Recordemos que no son los atentados los que cambian la historia política de los países y la percepción ciudadana que quedará de sus líderes, sino la gestión de esos atentados la que nos servirá para juzgarles. Piensen en Blair, Bush, Aznar.

El 11 de marzo de 2004, José María Aznar reaccionó como peor puede reaccionar un dirigente en semejante situación. En lugar de convocar a la unidad de todos los partidos para comparecer juntos frente al ataque terrorista, a lo que estábamos de sobra entrenados y acostumbrados en este país golpeado por ETA durante décadas, compareció en solitario, como gobierno popular, y lo hizo para mantener insistentemente la teoría etarra que le convenía frente a la hipótesis islamista que ya se iba abriendo paso.

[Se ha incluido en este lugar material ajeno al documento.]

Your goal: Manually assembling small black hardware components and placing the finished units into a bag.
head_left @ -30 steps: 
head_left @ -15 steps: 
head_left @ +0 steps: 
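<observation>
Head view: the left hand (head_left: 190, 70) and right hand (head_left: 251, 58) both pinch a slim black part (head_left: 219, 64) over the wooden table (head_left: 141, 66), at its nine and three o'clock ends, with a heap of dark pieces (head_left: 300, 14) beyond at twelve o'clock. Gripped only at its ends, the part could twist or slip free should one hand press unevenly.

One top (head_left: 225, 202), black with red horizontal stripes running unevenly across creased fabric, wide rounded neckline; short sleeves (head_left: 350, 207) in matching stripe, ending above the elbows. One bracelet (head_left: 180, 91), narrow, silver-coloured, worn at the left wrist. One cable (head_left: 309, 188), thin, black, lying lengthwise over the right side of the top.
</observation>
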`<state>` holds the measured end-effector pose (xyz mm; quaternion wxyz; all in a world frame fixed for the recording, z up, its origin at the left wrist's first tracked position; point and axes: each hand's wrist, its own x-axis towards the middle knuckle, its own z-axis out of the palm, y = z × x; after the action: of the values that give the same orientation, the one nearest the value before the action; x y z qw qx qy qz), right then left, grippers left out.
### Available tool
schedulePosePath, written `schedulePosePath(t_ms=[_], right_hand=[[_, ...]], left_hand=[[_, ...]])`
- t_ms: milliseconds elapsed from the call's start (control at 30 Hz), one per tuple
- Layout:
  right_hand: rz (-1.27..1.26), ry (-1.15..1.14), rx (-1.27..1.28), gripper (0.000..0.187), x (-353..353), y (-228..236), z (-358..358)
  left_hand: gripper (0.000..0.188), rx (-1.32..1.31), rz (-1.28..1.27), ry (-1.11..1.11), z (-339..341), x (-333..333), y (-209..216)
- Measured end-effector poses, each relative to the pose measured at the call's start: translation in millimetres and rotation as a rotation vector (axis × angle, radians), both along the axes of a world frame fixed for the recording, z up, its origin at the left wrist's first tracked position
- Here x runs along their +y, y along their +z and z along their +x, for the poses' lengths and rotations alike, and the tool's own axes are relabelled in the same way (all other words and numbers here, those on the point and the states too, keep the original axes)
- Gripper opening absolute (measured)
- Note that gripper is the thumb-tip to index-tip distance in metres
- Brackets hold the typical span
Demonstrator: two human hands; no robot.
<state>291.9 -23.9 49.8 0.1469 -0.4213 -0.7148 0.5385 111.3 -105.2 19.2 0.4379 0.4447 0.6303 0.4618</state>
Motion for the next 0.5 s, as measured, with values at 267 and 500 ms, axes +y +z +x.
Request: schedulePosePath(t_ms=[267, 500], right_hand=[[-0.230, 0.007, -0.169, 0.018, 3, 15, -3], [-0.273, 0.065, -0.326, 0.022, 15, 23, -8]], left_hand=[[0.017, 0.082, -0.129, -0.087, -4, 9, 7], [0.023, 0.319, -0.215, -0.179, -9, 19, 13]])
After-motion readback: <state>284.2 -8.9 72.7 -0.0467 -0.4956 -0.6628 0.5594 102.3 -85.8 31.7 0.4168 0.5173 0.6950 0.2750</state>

Aznar y sus mejores hombres y mujeres hicieron lo indecible por mantener viva su teoría tambaleante y oportunista, presionando a la diplomacia internacional para conseguir declaraciones en este sentido y a la prensa para alinearnos a su favor. El Partido Popular no cayó en 2004 por el atentado, sino por la gestión del atentado, por trabajar torticeramente por lo que les convenía y no por la verdad. Como Tony Blair no remontará nunca, aunque haya sabido sacar provecho de su carisma durante mucho tiempo, porque nadie olvidará las mentiras y excusas para emprender la guerra de Irak. Ninguno ha tenido la suerte de George Bush, al que Trump está convirtiendo en gran estadista.

Y hasta aquí llega el retrovisor.

En nuestra realidad de agosto de 2017 podemos añorar la estampa del caleidoscopio anterior al 17-A y seguir jugándonos la vida en carretera o levantarnos para adaptarnos a la posterior. El paisaje ha cambiado y merecemos una gestión marcada por la inteligencia, la unidad, la eficacia y una buena elaboración de prioridades. Al fin y al cabo, les pagamos para eso.